Philip Pilkington pilkingtonphil at gmail.com
Tue Mar 31 12:28:45 PDT 2009



>
>
> Allin F. Cottrell and W. Paul Cockshott, "Information and Economics:
> A Critique of Hayek."
> http://www.reality.gn.apc.org/econ/hayek.htm
> _

That really is a fine piece of writing. Was I the only one though that was a little disconcerted by the authors' argument. I don't mean this from any logical or rational point of view - indeed their article was extremely tight and one wouldn't be hard pushed to see something of the sort eventually come into existence, this especially in light of the disastrous results of today's potent combination of misinformation and human stupidity.

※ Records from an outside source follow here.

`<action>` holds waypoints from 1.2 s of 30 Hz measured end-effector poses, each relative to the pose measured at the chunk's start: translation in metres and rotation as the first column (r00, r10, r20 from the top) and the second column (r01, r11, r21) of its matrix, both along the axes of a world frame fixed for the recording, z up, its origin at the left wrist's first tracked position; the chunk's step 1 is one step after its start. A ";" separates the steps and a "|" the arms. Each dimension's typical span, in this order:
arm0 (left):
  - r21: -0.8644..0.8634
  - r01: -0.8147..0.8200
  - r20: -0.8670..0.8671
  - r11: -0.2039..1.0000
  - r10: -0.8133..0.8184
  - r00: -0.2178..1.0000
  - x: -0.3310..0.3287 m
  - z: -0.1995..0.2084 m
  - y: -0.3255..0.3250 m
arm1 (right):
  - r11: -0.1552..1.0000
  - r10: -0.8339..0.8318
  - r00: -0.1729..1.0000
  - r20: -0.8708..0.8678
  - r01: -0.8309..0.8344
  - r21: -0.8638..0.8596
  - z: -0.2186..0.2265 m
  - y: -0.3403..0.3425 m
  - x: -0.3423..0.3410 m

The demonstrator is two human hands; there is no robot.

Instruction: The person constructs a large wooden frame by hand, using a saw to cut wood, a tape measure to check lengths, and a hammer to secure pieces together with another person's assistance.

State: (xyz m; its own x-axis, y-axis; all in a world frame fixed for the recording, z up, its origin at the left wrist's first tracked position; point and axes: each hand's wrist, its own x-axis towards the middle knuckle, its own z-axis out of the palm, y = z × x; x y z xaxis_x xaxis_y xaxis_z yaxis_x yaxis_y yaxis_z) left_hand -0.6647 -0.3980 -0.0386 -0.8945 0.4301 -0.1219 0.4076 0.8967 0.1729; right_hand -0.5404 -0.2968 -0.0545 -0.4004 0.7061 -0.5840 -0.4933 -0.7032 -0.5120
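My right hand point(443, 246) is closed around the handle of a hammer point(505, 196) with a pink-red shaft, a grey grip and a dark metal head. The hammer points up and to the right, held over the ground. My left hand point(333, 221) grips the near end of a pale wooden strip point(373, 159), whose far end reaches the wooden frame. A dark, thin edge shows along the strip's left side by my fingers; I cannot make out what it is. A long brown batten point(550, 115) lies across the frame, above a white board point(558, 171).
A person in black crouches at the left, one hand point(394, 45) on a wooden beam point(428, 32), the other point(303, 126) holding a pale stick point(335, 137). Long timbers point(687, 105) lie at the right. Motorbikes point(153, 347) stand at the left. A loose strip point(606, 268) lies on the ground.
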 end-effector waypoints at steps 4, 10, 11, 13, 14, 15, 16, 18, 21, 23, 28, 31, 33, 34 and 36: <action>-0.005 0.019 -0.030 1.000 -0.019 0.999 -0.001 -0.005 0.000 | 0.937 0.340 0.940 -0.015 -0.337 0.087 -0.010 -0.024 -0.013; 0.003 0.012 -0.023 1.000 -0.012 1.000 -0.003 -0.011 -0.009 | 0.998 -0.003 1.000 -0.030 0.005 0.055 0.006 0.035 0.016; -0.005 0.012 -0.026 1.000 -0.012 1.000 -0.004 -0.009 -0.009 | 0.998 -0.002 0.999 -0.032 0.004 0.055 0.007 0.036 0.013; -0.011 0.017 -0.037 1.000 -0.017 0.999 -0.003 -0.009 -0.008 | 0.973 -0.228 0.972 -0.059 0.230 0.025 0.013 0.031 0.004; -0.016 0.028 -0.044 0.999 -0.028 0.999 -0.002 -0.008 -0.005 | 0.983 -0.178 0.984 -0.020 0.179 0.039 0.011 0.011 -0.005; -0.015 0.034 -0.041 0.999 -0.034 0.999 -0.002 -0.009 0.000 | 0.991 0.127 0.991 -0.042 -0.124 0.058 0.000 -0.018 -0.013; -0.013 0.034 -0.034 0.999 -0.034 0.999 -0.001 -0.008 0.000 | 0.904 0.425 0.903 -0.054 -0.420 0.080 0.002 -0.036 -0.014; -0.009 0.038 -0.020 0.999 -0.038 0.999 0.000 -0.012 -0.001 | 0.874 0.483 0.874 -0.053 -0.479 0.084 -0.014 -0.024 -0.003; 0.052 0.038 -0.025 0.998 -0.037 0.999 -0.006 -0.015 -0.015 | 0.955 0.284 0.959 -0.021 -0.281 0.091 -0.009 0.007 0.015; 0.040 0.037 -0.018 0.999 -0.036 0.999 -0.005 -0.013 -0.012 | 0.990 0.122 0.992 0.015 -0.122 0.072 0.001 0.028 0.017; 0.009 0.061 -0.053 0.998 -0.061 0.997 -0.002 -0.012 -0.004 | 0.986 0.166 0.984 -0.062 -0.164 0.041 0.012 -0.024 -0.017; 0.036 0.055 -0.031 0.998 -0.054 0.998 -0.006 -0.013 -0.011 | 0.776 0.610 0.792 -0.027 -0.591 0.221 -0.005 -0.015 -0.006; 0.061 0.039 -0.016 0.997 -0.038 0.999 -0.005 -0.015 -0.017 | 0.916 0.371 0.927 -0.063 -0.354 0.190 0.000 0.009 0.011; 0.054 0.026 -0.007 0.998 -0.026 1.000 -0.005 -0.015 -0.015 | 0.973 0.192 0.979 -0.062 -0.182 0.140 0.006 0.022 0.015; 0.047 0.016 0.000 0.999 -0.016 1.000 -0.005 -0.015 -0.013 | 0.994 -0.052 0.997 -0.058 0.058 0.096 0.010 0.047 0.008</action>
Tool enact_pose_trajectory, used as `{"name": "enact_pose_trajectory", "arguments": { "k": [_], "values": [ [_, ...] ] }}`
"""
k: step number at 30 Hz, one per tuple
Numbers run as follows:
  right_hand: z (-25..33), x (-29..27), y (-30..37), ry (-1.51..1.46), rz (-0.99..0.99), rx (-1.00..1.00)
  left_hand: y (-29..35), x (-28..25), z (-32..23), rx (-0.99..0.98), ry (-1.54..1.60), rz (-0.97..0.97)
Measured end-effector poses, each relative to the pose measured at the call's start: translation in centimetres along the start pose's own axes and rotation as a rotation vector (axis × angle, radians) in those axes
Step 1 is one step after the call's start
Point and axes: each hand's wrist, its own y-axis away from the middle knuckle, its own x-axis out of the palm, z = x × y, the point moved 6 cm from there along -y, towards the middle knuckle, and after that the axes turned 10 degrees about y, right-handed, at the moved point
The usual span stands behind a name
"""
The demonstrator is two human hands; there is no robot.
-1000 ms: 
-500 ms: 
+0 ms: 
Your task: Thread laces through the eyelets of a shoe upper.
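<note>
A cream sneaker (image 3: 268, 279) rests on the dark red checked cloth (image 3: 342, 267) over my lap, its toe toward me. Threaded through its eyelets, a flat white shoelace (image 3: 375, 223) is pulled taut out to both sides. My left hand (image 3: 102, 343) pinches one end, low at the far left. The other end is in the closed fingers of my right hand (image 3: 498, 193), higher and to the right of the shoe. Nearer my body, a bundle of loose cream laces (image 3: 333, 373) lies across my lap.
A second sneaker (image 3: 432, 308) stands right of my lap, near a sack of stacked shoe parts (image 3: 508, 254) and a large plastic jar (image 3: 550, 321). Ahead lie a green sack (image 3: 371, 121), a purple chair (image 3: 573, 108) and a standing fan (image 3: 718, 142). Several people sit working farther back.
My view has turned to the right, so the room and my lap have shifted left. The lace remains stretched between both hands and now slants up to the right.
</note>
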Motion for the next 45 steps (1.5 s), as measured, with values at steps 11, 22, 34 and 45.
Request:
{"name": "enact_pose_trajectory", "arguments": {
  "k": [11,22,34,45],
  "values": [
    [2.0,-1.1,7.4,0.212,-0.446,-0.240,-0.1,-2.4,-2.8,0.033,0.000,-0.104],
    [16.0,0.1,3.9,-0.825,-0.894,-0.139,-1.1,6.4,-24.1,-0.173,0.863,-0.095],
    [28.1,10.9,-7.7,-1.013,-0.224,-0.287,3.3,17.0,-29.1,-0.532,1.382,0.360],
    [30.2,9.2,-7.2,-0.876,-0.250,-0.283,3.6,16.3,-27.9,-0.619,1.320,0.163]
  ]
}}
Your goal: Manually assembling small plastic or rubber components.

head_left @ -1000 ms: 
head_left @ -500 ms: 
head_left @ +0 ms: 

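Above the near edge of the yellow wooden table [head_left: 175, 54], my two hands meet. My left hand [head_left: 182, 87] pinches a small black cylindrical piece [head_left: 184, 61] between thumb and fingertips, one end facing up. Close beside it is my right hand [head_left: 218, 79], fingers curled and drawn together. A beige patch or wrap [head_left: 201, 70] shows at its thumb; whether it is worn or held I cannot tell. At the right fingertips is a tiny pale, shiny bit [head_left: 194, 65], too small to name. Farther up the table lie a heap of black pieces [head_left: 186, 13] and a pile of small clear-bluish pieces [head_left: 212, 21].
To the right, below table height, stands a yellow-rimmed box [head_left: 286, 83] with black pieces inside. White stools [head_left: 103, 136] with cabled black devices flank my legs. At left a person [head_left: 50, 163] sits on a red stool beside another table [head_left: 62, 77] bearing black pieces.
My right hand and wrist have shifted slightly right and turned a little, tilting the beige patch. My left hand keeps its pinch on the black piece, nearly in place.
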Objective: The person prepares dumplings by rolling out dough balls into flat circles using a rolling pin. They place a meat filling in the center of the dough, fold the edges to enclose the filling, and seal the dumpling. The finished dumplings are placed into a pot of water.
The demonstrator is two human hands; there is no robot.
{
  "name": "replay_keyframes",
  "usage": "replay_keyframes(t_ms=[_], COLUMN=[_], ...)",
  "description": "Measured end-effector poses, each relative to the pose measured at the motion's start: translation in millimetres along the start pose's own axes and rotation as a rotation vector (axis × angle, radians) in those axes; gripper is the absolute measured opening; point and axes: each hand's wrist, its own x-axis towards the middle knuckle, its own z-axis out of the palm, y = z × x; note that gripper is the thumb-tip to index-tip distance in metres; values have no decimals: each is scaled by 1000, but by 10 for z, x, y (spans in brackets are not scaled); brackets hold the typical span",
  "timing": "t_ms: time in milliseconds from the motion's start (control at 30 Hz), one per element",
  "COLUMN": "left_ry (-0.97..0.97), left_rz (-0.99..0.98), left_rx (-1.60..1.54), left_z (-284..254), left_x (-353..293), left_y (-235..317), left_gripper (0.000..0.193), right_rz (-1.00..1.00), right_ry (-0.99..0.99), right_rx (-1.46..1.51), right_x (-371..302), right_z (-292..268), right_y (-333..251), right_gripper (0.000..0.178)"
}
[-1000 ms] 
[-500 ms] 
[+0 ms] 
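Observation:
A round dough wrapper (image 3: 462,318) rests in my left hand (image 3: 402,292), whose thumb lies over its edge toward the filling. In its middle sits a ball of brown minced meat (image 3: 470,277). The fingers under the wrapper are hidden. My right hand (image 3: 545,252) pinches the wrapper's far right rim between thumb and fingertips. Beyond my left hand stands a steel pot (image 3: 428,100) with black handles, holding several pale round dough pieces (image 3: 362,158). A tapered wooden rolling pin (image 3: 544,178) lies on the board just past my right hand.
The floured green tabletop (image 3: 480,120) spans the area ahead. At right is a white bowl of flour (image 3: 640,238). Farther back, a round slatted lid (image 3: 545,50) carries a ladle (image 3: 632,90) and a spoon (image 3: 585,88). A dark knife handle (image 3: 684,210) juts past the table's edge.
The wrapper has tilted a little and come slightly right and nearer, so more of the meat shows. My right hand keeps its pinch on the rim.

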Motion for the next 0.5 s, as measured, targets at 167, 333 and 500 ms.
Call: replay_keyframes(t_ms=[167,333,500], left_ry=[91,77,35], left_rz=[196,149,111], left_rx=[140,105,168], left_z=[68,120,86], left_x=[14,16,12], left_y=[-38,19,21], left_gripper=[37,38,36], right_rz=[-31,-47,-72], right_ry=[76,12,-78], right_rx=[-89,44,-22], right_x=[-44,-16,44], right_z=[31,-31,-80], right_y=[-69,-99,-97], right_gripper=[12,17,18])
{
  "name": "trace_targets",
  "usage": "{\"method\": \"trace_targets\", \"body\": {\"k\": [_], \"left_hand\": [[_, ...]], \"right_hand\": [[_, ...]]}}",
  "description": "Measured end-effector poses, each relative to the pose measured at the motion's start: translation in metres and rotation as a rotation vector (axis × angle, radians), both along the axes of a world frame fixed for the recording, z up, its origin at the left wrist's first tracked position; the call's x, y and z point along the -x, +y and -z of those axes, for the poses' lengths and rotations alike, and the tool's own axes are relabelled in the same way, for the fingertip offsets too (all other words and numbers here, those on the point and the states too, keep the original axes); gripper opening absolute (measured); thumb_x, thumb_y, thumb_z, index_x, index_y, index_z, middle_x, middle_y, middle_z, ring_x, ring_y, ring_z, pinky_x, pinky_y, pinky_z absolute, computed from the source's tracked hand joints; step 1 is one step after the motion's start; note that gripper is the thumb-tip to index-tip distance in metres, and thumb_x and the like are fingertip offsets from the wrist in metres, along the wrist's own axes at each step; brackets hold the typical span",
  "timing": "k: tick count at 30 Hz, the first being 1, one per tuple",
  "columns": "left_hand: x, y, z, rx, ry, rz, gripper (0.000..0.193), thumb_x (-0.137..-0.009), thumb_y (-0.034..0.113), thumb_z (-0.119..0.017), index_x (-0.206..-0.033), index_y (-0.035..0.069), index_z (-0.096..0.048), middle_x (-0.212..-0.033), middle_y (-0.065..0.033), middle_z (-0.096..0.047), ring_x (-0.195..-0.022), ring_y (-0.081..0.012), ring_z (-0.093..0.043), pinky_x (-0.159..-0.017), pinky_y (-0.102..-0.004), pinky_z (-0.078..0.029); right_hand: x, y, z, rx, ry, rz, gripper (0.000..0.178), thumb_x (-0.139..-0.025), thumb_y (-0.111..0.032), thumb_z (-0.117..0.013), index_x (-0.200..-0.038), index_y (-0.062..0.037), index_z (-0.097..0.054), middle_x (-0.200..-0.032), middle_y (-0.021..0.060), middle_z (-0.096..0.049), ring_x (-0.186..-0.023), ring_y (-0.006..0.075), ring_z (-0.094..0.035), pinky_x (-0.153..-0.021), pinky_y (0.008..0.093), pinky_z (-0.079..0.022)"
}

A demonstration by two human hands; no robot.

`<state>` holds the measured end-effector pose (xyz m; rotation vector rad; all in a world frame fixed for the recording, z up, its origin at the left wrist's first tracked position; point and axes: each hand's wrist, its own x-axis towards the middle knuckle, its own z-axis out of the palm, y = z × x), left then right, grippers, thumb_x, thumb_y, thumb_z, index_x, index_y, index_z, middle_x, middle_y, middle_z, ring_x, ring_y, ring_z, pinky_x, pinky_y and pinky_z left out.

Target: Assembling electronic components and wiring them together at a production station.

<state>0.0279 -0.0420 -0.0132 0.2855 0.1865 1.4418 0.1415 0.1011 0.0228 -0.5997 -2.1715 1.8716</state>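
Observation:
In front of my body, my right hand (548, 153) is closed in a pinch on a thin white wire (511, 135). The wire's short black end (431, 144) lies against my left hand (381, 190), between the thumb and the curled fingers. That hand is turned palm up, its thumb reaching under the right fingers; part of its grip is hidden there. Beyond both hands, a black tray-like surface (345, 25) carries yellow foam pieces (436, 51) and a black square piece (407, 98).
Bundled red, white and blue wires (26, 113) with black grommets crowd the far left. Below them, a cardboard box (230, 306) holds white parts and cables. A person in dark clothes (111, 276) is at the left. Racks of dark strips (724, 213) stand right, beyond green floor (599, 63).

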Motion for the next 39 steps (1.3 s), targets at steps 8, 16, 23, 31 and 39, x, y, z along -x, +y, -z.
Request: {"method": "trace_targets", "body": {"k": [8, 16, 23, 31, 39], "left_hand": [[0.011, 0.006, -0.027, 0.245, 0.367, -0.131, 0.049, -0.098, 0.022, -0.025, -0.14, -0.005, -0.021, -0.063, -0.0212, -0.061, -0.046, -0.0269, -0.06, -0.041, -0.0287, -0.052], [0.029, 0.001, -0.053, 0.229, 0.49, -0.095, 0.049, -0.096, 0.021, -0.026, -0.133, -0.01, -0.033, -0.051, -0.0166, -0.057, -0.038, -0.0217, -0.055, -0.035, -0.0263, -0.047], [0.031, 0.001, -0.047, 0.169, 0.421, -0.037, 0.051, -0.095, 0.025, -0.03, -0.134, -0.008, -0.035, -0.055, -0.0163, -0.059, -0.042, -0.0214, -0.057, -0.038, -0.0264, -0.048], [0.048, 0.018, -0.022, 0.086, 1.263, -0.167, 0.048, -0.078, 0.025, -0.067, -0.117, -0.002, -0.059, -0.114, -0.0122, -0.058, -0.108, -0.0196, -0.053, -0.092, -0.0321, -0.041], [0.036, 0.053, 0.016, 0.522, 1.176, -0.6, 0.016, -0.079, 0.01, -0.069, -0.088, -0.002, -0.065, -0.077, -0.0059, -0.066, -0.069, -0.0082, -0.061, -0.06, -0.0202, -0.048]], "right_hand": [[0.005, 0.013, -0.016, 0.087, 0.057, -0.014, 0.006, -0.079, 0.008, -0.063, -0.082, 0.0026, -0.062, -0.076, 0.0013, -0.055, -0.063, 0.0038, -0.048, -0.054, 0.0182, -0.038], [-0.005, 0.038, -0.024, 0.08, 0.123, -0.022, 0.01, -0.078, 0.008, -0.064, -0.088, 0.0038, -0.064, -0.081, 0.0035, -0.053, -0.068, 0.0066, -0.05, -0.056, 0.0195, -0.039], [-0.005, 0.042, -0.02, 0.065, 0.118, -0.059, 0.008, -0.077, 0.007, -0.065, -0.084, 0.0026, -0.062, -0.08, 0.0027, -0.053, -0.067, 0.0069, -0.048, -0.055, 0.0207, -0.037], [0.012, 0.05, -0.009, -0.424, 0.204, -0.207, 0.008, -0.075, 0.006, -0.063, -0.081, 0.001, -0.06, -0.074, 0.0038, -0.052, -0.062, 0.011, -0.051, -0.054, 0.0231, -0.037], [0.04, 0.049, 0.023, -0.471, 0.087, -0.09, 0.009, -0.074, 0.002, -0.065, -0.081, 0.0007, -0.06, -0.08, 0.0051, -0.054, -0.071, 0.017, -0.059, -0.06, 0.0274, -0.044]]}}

What really irked me though was their discussions of the "single mind". They were absolutely right in pointing out that Hayek and the rest of the Austrian Schoolers spent more time projecting their Oedipus complexes onto non-existent authority figures than actually attempting to account for the real reasons that people act, conform and obey. What the authors didn't seem to recognise was that in deriding Hayek's "subjectivism" they themselves were, in a sense, attempting to build a model of such a "single mind". True this "mind" was not a human one, but their conception of a planned economy seems to promote the building of some sort of fully integrated technocratic society - a sort of a "hive mind", if I can address the Star Trek nerds in the audience.

While its tempting to try and picture this in light of the internet I think to do so would be quite wrong. I don't know if anyone recalls Adorno's criticism of the exchange principle, but this seems to be the perfect place to invoke it. He was basically saying that in the bourgeois principle of exchange (i.e. that the qualities of something can be converted into quantities which would then be measured in order to find a measure of equivalence - essentially: "use-values" into "exchange-values") the notion of identity had reached its highest point. He claimed that by elevating the exchange principle up to sovereign status capitalist society was likely to ensure the homogenising of said society. Now the theory being put forward here seems to be something like a technocratic society run by a giant computer which itself ran along the lines of perfect exchange/identity/equivalence. Thus after dismissing Hayek's "director" figure they sneak him in the back door... in the form of some sort of giant computer!

This raises an awful lot of questions and not merely cultural ones, like what such a society would look like and how desirable living in it would be. It also, in my mind at least, raises questions such as: what exactly happens when you have a computer that follows two basic axioms: exchange and growth?